Facebook has banned the personal accounts of several researchers from the NYU Ad Observatory who were investigating ad transparency and misinformation spread across its own platform. Facebook claims that by using a browser plugin that collects data on political ads spread across its platform the researchers have engaged in privacy scraping, and have violated the platforms terms of service.
Facebook doesn’t appreciate snooping
An ironic accusation considering the amount of fire Facebook remains under over its own privacy scraping practices surrounding ad targeting.
The NYU Ad Observatory researchers were completing a project looking into political ads on the social media platform, specifically where they come from and how far they reach. Their intention was to root out who pays for such ads and how the ad-targeting algorithm selects who it wants to see them.

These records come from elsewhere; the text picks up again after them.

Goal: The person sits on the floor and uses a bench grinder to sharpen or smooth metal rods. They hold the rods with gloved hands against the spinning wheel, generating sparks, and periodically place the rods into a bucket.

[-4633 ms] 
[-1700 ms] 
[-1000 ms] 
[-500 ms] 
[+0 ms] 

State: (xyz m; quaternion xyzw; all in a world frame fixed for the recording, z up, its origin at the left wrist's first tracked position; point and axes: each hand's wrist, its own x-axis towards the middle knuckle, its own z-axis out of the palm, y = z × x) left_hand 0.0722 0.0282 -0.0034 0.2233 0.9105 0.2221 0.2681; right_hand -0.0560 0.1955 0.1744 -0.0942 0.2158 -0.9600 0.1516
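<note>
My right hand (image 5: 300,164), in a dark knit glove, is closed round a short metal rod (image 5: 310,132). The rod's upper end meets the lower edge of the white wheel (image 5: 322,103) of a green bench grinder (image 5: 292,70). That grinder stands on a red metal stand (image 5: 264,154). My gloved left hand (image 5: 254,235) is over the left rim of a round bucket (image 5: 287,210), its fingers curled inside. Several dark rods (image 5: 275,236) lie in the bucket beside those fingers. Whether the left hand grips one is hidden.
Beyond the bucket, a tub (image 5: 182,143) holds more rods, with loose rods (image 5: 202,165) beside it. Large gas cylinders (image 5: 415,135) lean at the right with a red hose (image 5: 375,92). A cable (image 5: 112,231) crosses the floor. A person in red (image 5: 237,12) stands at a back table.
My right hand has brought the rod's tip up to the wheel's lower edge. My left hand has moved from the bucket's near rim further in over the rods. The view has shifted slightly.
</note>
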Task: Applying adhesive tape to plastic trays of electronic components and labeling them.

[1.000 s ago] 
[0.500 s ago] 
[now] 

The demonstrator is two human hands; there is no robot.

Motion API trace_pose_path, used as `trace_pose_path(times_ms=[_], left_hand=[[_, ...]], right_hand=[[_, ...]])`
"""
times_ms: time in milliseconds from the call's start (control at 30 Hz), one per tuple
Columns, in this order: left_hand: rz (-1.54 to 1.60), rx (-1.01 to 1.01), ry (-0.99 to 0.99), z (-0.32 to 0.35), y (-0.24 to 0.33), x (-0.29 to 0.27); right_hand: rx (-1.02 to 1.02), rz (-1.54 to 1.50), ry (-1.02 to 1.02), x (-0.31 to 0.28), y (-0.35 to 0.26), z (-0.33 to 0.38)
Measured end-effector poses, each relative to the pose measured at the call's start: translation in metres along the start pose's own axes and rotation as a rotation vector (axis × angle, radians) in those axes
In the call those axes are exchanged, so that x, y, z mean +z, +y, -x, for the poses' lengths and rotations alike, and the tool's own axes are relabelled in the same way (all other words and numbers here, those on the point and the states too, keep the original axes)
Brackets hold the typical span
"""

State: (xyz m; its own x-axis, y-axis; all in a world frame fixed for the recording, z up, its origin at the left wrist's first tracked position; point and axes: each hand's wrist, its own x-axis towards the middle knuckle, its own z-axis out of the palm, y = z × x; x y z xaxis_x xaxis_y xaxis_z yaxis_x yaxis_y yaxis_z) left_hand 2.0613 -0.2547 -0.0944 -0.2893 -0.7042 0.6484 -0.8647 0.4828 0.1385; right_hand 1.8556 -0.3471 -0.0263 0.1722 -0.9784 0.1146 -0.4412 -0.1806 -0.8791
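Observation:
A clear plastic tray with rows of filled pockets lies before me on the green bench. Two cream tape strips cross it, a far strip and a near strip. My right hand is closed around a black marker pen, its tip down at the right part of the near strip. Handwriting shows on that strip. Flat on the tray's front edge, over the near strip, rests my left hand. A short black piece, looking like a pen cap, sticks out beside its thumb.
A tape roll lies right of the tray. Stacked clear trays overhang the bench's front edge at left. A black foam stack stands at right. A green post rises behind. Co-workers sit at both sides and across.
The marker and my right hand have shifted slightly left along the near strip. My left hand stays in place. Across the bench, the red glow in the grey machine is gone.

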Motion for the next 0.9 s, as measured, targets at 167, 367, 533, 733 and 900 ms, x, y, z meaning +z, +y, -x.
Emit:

To aid in their research, the team made Ad Observer, a browser plug-in that collects exactly that data: who first posted this ad, and why is it being shown to certain people? This information is then made publicly available in order to bring the platforms problems to light. The plugin does not collect any personal data, such as user names or Facebook ID numbers.
As The Verge notes, Facebook users can actually see some of the same data Ad Observer tracks on the platform itself. For example, if a user clicks on an ad, they can see why it was targeted to them based on their interests. So it’s not like the plugin is breaking into the source code to root out Facebook’s deepest darkest secrets.
The researchers were banned with the claim that they are violating its terms of service, and that Ad Observer collects data from “…private individuals” without their consent. At least now we know that Facebook considers public pages and advertising accounts specifically made to run political ads as private individuals. We only wonder when it might start treating bot accounts the same way.
The timing of this incident is unsettling, to say the least. Facebook recently announced it would be implementing more transparent policies on ads surrounding the upcoming South African governmental elections. For example, advertisers will have to undergo an ad authorisation process and will be required to place “paid for by” disclaimers on their ads to make it known who was responsible for them.